Data supplied

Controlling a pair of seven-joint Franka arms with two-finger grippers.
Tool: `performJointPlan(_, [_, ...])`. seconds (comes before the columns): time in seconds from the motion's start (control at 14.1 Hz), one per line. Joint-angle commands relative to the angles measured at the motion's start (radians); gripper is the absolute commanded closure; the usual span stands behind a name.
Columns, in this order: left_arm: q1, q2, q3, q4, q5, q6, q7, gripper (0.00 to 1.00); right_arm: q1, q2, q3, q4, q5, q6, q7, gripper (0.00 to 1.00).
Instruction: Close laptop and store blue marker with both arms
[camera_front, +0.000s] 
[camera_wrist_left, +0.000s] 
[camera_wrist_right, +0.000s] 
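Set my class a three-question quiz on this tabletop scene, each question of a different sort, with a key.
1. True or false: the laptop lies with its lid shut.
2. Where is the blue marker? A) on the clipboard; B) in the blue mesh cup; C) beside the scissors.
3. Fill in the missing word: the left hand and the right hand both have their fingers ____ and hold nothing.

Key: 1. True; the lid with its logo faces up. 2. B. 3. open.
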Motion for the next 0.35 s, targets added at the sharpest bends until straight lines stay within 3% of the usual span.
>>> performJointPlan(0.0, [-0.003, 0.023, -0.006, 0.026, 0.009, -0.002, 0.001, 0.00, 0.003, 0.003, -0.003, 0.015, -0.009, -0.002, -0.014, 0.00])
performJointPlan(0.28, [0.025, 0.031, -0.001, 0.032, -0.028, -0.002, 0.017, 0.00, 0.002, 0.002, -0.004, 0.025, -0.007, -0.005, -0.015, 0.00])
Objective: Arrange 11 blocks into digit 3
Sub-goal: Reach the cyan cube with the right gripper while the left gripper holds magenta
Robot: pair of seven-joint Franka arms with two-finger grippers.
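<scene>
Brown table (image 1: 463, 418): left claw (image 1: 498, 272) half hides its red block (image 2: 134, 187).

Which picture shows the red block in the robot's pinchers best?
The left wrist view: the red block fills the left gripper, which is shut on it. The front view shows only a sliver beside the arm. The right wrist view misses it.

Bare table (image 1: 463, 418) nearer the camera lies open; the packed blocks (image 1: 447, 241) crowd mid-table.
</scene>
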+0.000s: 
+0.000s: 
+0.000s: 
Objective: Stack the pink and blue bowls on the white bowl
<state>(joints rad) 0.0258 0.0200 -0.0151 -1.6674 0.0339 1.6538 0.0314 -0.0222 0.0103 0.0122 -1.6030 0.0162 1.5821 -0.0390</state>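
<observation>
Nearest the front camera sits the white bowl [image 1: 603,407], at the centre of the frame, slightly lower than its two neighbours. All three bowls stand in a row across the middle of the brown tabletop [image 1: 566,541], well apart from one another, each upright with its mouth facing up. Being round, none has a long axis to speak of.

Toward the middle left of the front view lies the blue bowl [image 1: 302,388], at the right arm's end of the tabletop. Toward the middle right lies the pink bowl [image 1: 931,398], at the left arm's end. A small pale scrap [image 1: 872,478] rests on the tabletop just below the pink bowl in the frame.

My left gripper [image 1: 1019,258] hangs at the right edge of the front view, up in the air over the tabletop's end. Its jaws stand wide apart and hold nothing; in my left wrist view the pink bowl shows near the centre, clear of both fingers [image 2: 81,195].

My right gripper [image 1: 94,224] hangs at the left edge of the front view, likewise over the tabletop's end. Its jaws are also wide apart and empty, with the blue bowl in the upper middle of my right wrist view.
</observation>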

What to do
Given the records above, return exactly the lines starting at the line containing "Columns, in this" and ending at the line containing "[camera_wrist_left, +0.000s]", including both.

Solved problem
Columns, in this order: left_arm: q1, q2, q3, q4, q5, q6, q7, gripper (0.00 to 1.00); right_arm: q1, q2, q3, q4, q5, q6, q7, gripper (0.00 to 1.00).
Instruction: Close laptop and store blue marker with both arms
[camera_front, +0.000s] 
[camera_wrist_left, +0.000s] 

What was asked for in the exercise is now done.